**TASK BRIEF**
The data below is to be transcribed word for word; pictures are to be excluded.

**DATASET SECTION**
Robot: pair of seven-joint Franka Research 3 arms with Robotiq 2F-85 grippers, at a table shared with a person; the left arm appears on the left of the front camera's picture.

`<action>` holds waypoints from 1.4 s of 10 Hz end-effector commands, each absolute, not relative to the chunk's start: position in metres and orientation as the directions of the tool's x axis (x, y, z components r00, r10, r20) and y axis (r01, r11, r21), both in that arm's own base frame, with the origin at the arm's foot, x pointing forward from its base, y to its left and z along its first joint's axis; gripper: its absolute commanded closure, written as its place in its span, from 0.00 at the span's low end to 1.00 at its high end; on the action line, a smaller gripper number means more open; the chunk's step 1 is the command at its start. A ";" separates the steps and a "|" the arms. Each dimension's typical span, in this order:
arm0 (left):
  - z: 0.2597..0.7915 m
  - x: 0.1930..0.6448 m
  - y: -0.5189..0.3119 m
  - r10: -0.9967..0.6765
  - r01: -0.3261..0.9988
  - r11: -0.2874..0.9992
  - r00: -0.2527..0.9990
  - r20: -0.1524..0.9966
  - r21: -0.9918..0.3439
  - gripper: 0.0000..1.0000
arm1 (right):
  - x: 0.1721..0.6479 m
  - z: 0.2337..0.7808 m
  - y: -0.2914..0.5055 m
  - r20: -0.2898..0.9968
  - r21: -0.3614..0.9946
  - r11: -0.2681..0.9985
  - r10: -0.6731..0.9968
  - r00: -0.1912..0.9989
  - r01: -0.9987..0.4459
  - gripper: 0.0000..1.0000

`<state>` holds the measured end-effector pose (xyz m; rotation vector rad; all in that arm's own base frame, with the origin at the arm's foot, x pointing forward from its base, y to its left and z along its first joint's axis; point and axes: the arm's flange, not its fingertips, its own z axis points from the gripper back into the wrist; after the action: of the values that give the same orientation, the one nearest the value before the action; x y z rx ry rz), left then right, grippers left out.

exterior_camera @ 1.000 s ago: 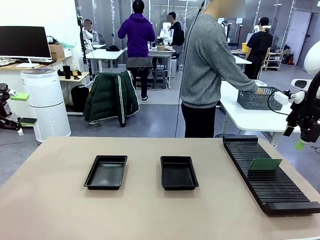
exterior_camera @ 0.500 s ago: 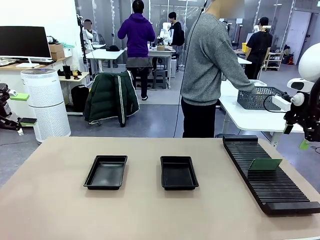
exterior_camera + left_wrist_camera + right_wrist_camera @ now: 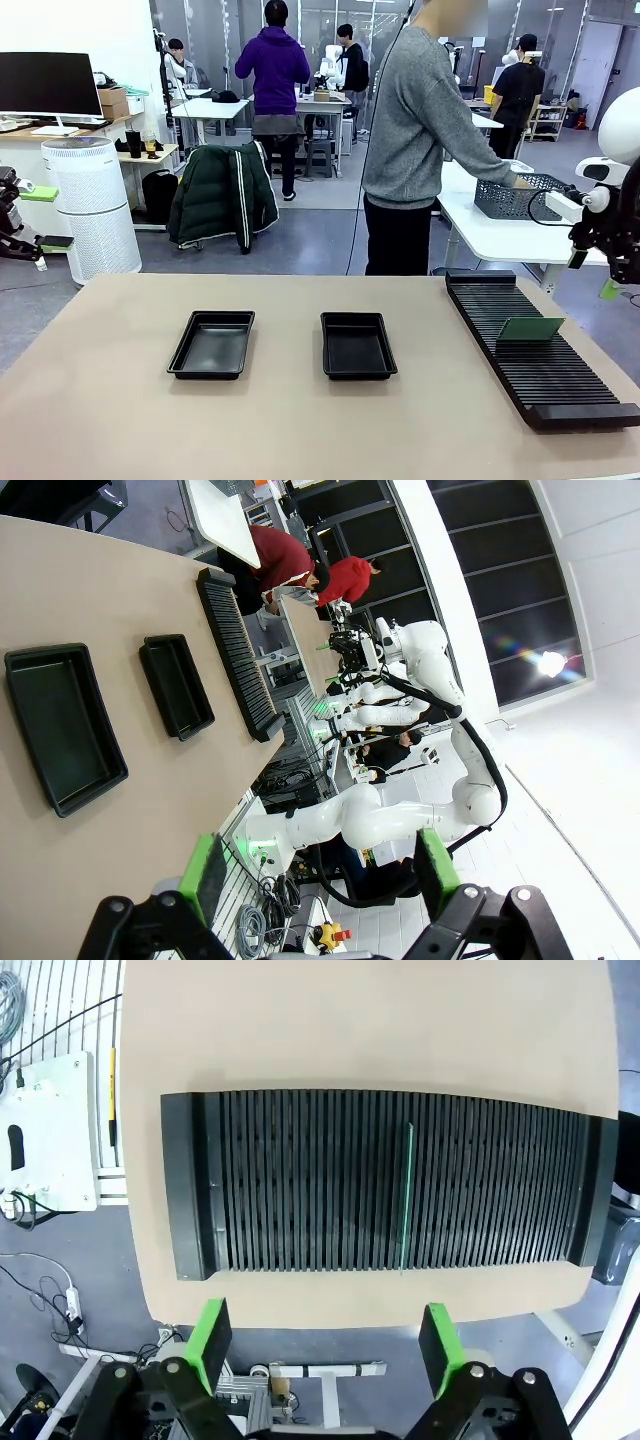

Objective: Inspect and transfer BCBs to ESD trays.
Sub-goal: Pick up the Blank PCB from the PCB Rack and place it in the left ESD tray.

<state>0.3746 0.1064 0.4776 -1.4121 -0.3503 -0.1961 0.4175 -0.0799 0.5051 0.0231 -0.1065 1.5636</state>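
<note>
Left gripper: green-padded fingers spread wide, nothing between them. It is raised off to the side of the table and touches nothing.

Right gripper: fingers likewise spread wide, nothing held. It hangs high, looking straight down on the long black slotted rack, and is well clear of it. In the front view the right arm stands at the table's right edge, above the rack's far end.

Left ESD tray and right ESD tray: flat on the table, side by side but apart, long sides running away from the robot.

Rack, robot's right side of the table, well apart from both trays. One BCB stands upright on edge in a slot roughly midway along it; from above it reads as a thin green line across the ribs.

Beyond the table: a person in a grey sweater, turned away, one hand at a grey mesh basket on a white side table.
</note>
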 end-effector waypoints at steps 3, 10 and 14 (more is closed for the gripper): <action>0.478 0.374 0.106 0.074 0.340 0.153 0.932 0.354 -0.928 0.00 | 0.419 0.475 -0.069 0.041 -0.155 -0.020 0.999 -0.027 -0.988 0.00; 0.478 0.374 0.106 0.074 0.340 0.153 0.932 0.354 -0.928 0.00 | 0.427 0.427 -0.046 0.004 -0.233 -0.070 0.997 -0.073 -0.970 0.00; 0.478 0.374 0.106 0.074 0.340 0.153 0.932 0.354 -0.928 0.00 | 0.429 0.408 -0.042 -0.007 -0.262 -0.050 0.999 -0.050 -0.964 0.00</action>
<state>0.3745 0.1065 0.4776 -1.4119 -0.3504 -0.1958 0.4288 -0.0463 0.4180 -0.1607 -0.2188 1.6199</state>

**SOLUTION TO THE EXERCISE**
Robot: pair of seven-joint Franka Research 3 arms with Robotiq 2F-85 grippers, at a table shared with a person; the left arm appears on the left of the front camera's picture.

`<action>` holds waypoints from 1.4 s of 10 Hz end-effector commands, each absolute, not relative to the chunk's start: position in metres and orientation as the directions of the tool's x axis (x, y, z components r00, r10, r20) and y axis (r01, r11, r21), both in that arm's own base frame, with the origin at the arm's foot, x pointing forward from its base, y to its left and z along its first joint's axis; gripper: its absolute commanded closure, written as its place in its span, from 0.00 at the span's low end to 1.00 at its high end; on the action line, a smaller gripper number means more open; the chunk's step 1 is the command at its start. A ";" separates the steps and a "|" the arms. Each dimension's typical span, in this order:
arm0 (left):
  - z: 0.2597..0.7915 m
  - x: 0.1930..0.6448 m
  - y: -0.5189..0.3119 m
  - r10: -0.9967..0.6765
  - r01: -0.3261..0.9988
  - r11: -0.2874..0.9992
  - r00: -0.2527..0.9990
  - r20: -0.1524..0.9966
  - r21: -0.9918..0.3439
  - gripper: 0.0000..1.0000
arm1 (right):
  - x: 0.1721..0.6479 m
  - z: 0.2337..0.7808 m
  - y: -0.2914..0.5055 m
  - r20: -0.2898..0.9968
  - r21: -0.3614..0.9946
  - r11: -0.2681..0.9985
  - r10: -0.6731..0.9968
  - r00: -0.1912..0.9989
  - r01: -0.9987..0.4459
  - gripper: 0.0000..1.0000

`<state>` holds the measured end-effector pose (xyz m; rotation vector rad; all in that arm's own base frame, with the origin at the arm's foot, x pointing forward from its base, y to its left and z along its first joint's axis; point and axes: the arm's flange, not its fingertips, its own z axis points from the gripper back into the wrist; after the action: of the values that give the same orientation, the one nearest the value before the action; x y z rx ry rz), left then right, grippers left out.

exterior_camera @ 1.000 s ago: 
exterior_camera @ 0.500 s ago: 
exterior_camera + left_wrist_camera + right_wrist_camera @ now: 

Objective: Inspect and transfer BCBs to ESD trays.
Sub-goal: Pick up the Blank PCB from the PCB Rack and place it in the left ESD tray.

<state>0.3746 0.1064 0.4776 -1.4121 -0.3503 -0.1961 0.4175 -0.0799 0.5051 0.0231 -0.1065 1.5636</state>
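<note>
Left gripper: green-padded fingers spread wide, nothing between them. It is raised off to the side of the table and touches nothing.

Right gripper: fingers likewise spread wide, nothing held. It hangs high, looking straight down on the long black slotted rack, and is well clear of it. In the front view the right arm stands at the table's right edge, above the rack's far end.

Left ESD tray and right ESD tray: flat on the table, side by side but apart, long sides running away from the robot.

Rack, robot's right side of the table, well apart from both trays. One BCB stands upright on edge in a slot roughly midway along it; from above it reads as a thin green line across the ribs.

Beyond the table: a person in a grey sweater, turned away, one hand at a grey mesh basket on a white side table.
</note>
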 end-effector waypoints at steps 3, 10 and 14 (more is closed for the gripper): <action>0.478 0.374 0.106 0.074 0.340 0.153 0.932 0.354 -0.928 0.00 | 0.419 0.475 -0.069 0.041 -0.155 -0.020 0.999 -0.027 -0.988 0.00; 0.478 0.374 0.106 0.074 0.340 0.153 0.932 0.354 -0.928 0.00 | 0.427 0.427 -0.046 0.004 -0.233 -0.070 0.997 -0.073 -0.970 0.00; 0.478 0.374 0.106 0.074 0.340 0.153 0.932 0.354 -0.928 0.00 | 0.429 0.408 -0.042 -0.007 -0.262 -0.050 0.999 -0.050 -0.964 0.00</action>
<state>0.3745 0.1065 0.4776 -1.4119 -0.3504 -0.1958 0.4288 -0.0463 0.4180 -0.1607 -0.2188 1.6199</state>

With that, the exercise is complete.